— YOUR OBJECTIVE —
The response should consist of the records, reproduced exactly.

— SOURCE DATA —
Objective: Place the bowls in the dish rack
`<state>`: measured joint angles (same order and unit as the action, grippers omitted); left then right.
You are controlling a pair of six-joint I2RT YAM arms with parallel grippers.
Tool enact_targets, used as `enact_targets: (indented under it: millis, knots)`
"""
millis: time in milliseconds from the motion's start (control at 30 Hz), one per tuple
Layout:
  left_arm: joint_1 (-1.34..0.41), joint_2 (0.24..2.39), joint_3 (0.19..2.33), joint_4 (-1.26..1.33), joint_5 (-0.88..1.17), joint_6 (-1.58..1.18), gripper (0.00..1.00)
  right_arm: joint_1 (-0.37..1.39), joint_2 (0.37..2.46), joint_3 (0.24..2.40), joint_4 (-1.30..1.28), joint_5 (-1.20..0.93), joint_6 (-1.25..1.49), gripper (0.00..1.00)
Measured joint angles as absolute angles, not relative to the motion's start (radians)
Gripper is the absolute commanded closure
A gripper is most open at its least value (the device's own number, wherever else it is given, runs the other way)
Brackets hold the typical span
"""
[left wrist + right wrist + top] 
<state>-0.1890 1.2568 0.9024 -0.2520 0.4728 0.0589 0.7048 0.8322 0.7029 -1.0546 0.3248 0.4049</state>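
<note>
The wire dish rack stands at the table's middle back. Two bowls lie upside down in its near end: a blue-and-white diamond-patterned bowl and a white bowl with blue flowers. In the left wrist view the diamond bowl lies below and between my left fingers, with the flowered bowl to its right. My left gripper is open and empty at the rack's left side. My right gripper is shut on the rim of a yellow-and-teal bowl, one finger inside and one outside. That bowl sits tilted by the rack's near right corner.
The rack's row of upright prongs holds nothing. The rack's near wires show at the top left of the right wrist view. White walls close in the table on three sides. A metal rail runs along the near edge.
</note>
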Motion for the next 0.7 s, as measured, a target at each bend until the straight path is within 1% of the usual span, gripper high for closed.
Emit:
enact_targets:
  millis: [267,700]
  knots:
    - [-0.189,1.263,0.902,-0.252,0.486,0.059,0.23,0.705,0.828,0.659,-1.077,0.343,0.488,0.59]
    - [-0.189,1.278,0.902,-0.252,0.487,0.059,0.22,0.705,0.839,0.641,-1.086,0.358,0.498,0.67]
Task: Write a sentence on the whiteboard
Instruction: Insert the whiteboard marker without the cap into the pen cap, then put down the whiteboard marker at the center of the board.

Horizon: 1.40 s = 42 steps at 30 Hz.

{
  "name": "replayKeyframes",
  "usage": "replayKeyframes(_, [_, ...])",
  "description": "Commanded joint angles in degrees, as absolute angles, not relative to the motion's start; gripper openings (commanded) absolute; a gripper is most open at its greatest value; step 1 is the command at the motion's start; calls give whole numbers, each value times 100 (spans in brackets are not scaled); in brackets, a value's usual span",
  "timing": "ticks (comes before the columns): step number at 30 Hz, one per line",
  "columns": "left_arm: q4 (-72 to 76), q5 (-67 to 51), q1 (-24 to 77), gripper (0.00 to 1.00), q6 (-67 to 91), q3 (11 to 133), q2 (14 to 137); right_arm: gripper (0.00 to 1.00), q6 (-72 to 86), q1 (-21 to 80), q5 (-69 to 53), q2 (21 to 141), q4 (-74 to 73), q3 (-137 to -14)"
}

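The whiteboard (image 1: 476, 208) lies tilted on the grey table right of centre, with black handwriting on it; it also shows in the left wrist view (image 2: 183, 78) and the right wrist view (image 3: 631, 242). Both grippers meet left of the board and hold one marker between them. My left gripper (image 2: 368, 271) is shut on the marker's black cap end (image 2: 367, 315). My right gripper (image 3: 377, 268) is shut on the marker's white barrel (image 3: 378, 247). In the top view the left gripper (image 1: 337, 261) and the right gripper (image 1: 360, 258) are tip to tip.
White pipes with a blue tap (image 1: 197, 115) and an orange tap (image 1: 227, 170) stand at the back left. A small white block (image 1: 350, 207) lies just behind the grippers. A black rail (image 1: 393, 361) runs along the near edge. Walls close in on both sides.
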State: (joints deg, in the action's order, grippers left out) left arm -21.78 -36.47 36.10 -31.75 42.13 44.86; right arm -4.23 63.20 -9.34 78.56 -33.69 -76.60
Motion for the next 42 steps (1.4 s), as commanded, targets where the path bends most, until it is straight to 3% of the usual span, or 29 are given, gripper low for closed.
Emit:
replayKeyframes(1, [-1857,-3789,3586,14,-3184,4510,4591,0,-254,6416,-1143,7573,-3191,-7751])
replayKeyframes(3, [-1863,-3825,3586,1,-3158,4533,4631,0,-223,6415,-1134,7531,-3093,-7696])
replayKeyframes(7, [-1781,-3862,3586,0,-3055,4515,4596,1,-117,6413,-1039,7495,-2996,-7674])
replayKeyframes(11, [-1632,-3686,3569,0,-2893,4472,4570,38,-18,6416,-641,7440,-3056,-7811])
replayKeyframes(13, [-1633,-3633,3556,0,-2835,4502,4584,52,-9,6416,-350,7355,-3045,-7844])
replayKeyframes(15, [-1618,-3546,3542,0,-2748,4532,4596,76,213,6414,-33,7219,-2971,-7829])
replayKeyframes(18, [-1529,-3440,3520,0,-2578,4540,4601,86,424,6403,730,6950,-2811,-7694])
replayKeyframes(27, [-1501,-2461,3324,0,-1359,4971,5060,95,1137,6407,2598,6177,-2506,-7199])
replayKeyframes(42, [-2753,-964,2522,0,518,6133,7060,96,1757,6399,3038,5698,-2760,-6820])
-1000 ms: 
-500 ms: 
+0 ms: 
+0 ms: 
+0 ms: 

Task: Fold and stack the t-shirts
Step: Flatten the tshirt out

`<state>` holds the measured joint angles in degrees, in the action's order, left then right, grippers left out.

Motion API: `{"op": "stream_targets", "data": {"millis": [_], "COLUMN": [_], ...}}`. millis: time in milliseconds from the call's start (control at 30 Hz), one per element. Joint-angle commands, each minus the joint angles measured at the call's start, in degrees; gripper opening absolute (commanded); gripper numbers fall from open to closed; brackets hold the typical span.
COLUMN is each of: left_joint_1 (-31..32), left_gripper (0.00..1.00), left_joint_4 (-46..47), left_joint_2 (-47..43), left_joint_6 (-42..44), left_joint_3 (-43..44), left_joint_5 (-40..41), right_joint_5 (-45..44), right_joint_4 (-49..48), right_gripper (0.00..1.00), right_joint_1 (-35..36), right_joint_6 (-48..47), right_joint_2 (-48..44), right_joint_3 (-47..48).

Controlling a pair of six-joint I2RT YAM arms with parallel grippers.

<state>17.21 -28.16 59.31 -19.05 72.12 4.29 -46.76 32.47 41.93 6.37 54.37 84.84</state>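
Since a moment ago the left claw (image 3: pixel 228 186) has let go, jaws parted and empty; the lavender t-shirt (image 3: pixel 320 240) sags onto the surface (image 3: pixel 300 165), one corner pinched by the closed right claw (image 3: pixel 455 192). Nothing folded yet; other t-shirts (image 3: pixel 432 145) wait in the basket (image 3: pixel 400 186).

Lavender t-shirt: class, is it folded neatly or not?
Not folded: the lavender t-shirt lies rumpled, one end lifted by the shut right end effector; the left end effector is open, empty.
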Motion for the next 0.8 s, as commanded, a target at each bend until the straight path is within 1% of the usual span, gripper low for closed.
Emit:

— SOLUTION FOR THIS TASK —
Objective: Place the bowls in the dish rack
`<state>`: measured joint angles (same order and unit as the action, grippers omitted); left then right.
You are controlling a pair of six-joint I2RT YAM arms with parallel grippers.
Tool enact_targets, used as `enact_targets: (indented under it: millis, knots)`
"""
millis: time in milliseconds from the motion's start (control at 30 Hz), one per tuple
Layout:
  left_arm: joint_1 (-1.34..0.41), joint_2 (0.24..2.39), joint_3 (0.19..2.33), joint_4 (-1.26..1.33), joint_5 (-0.88..1.17), joint_6 (-1.58..1.18), gripper (0.00..1.00)
  right_arm: joint_1 (-0.37..1.39), joint_2 (0.37..2.46), joint_3 (0.24..2.40), joint_4 (-1.30..1.28), joint_5 (-1.20..0.93), joint_6 (-1.25..1.49), gripper (0.00..1.00)
Measured joint angles as absolute angles, not relative to the motion's start (radians)
Gripper is the absolute commanded closure
A gripper is most open at its least value (the device's own number, wherever else it is given, runs the other way)
Brackets hold the typical span
"""
[left wrist + right wrist + top] 
<state>-0.1890 1.2568 0.9024 -0.2520 0.4728 0.0589 0.7048 0.8322 0.7029 -1.0546 0.3248 0.4049</state>
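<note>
The wire dish rack stands at the table's middle back. Two bowls lie upside down in its near end: a blue-and-white diamond-patterned bowl and a white bowl with blue flowers. In the left wrist view the diamond bowl lies below and between my left fingers, with the flowered bowl to its right. My left gripper is open and empty at the rack's left side. My right gripper is shut on the rim of a yellow-and-teal bowl, one finger inside and one outside. That bowl sits tilted by the rack's near right corner.
The rack's row of upright prongs holds nothing. The rack's near wires show at the top left of the right wrist view. White walls close in the table on three sides. A metal rail runs along the near edge.
</note>
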Motion for the next 0.7 s, as measured, a target at each bend until the straight path is within 1% of the usual span, gripper high for closed.
Emit:
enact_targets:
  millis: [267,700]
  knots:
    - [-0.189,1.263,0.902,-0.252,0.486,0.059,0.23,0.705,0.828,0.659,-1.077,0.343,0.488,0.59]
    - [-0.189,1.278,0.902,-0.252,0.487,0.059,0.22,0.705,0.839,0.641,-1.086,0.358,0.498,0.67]
Task: Write a sentence on the whiteboard
Instruction: Insert the whiteboard marker without the cap into the pen cap, then put down the whiteboard marker at the center of the board.

Horizon: 1.40 s = 42 steps at 30 Hz.

{
  "name": "replayKeyframes",
  "usage": "replayKeyframes(_, [_, ...])",
  "description": "Commanded joint angles in degrees, as absolute angles, not relative to the motion's start; gripper openings (commanded) absolute; a gripper is most open at its greatest value; step 1 is the command at the motion's start; calls give whole numbers, each value times 100 (spans in brackets are not scaled); in brackets, a value's usual span",
  "timing": "ticks (comes before the columns): step number at 30 Hz, one per line",
  "columns": "left_arm: q4 (-72 to 76), q5 (-67 to 51), q1 (-24 to 77), gripper (0.00 to 1.00), q6 (-67 to 91), q3 (11 to 133), q2 (14 to 137); right_arm: gripper (0.00 to 1.00), q6 (-72 to 86), q1 (-21 to 80), q5 (-69 to 53), q2 (21 to 141), q4 (-74 to 73), q3 (-137 to -14)"
}

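The whiteboard (image 1: 476, 208) lies tilted on the grey table right of centre, with black handwriting on it; it also shows in the left wrist view (image 2: 183, 78) and the right wrist view (image 3: 631, 242). Both grippers meet left of the board and hold one marker between them. My left gripper (image 2: 368, 271) is shut on the marker's black cap end (image 2: 367, 315). My right gripper (image 3: 377, 268) is shut on the marker's white barrel (image 3: 378, 247). In the top view the left gripper (image 1: 337, 261) and the right gripper (image 1: 360, 258) are tip to tip.
White pipes with a blue tap (image 1: 197, 115) and an orange tap (image 1: 227, 170) stand at the back left. A small white block (image 1: 350, 207) lies just behind the grippers. A black rail (image 1: 393, 361) runs along the near edge. Walls close in on both sides.
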State: (joints deg, in the action's order, grippers left out) left arm -21.78 -36.47 36.10 -31.75 42.13 44.86; right arm -4.23 63.20 -9.34 78.56 -33.69 -76.60
Motion for the next 42 steps (1.4 s), as commanded, targets where the path bends most, until it is straight to 3% of the usual span, or 29 are given, gripper low for closed.
Emit:
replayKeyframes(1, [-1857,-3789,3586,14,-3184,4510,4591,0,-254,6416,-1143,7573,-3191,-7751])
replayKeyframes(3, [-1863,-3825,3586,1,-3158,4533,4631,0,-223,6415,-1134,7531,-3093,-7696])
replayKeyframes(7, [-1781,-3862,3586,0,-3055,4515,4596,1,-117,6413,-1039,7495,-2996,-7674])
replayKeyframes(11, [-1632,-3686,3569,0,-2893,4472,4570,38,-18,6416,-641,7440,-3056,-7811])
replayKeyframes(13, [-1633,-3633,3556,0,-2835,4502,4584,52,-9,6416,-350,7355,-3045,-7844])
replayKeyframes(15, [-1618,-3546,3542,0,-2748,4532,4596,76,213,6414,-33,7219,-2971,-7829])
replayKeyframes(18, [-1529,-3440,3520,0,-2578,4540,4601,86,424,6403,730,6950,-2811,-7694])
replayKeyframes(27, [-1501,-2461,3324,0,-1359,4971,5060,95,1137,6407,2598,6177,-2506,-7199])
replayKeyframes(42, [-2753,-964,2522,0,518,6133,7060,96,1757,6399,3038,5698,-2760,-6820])
-1000 ms: 
-500 ms: 
+0 ms: 
+0 ms: 
+0 ms: 

Task: Fold and stack the t-shirts
Step: Flatten the tshirt out

`<state>` holds the measured joint angles in degrees, in the action's order, left then right, grippers left out.

Motion API: `{"op": "stream_targets", "data": {"millis": [_], "COLUMN": [_], ...}}`. millis: time in milliseconds from the call's start (control at 30 Hz), one per element. Joint-angle commands, each minus the joint angles measured at the call's start, in degrees; gripper opening absolute (commanded); gripper numbers fall from open to closed; brackets hold the typical span.
COLUMN is each of: left_joint_1 (-31..32), left_gripper (0.00..1.00), left_joint_4 (-46..47), left_joint_2 (-47..43), left_joint_6 (-42..44), left_joint_3 (-43..44), left_joint_5 (-40..41), right_joint_5 (-45..44), right_joint_4 (-49..48), right_gripper (0.00..1.00), right_joint_1 (-35..36), right_joint_6 (-48..47), right_joint_2 (-48..44), right_joint_3 (-47..48).

Controlling a pair of six-joint I2RT YAM arms with parallel grippers.

<state>17.21 -28.16 59.31 -19.05 72.12 4.29 -46.76 32.47 41.93 6.37 54.37 84.84</state>
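Since a moment ago the left claw (image 3: pixel 228 186) has let go, jaws parted and empty; the lavender t-shirt (image 3: pixel 320 240) sags onto the surface (image 3: pixel 300 165), one corner pinched by the closed right claw (image 3: pixel 455 192). Nothing folded yet; other t-shirts (image 3: pixel 432 145) wait in the basket (image 3: pixel 400 186).

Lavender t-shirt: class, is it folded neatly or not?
Not folded: the lavender t-shirt lies rumpled, one end lifted by the shut right end effector; the left end effector is open, empty.
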Motion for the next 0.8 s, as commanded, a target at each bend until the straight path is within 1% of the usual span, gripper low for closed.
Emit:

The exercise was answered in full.